**Goal of the exercise:**
The answer must consist of every line from the data that holds the string "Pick".

──────────────────────────────

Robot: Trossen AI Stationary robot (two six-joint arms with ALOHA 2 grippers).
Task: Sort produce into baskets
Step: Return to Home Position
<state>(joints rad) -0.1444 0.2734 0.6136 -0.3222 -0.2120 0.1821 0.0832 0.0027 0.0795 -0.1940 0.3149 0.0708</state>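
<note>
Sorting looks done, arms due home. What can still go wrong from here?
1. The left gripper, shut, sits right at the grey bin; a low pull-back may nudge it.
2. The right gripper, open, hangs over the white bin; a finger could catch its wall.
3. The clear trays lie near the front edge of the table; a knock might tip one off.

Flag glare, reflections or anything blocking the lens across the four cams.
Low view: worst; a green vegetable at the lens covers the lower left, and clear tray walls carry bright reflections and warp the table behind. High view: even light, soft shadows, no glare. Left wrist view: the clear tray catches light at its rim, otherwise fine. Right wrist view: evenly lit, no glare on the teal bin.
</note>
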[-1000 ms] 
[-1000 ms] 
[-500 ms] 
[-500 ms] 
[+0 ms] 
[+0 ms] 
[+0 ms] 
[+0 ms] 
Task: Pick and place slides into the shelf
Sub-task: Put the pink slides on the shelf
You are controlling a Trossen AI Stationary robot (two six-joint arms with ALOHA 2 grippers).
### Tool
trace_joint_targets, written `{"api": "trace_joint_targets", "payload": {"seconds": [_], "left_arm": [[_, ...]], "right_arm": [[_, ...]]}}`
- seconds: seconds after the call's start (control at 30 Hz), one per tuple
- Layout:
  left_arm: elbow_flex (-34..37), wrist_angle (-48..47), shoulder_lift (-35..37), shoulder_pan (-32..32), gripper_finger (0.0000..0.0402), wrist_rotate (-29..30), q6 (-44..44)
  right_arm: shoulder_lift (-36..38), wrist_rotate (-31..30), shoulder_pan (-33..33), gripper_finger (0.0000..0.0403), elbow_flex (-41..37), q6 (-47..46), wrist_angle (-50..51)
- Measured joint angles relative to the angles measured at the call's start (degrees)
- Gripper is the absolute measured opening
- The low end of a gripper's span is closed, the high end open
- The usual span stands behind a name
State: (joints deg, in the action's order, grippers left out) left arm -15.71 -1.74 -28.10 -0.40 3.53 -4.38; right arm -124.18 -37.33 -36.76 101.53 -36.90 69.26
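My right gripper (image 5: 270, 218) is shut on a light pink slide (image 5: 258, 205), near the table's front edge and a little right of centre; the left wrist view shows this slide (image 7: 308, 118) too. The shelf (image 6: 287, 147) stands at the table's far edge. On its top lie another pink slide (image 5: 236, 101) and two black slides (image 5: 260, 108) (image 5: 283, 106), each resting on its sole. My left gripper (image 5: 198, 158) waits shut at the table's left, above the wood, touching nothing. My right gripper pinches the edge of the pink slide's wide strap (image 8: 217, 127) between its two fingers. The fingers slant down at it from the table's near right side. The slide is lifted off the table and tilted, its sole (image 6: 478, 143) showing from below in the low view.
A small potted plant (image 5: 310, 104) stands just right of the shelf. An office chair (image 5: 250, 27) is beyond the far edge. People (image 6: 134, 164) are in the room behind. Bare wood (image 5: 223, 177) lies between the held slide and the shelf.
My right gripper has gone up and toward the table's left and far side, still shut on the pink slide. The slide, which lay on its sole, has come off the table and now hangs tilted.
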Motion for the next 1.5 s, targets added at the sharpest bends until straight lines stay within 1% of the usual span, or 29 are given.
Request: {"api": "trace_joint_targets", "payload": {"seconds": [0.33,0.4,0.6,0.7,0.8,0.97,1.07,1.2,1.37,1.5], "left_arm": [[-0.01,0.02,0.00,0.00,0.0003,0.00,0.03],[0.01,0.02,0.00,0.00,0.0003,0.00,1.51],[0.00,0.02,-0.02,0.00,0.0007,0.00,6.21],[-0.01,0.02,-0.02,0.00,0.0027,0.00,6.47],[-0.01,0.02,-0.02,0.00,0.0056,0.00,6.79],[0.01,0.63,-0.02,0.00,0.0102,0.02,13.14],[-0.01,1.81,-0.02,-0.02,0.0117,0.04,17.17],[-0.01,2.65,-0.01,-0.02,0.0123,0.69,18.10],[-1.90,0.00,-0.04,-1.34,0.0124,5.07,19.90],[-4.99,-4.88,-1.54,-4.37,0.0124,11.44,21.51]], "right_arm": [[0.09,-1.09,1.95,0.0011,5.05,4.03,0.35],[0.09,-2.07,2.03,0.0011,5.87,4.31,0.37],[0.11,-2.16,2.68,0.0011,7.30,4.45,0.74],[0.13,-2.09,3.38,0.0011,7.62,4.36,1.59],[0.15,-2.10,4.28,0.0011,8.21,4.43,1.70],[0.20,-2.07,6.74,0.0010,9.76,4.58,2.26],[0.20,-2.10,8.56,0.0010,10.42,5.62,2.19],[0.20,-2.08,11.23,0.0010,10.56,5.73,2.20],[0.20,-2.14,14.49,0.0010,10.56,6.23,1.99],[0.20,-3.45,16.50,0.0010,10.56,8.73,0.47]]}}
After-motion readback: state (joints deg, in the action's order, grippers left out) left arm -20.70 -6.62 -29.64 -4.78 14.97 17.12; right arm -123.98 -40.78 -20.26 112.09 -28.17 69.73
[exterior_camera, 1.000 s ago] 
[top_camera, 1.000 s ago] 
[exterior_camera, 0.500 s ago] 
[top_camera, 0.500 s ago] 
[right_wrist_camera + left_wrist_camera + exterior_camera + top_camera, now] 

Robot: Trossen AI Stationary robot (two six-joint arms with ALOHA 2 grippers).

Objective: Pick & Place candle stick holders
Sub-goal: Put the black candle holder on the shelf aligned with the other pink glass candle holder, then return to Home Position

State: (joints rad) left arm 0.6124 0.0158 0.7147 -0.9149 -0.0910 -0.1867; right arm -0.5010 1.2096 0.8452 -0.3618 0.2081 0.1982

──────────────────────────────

**The completed task:**
Task: Pick and place slides into the shelf
Objective: Pick & Place candle stick holders

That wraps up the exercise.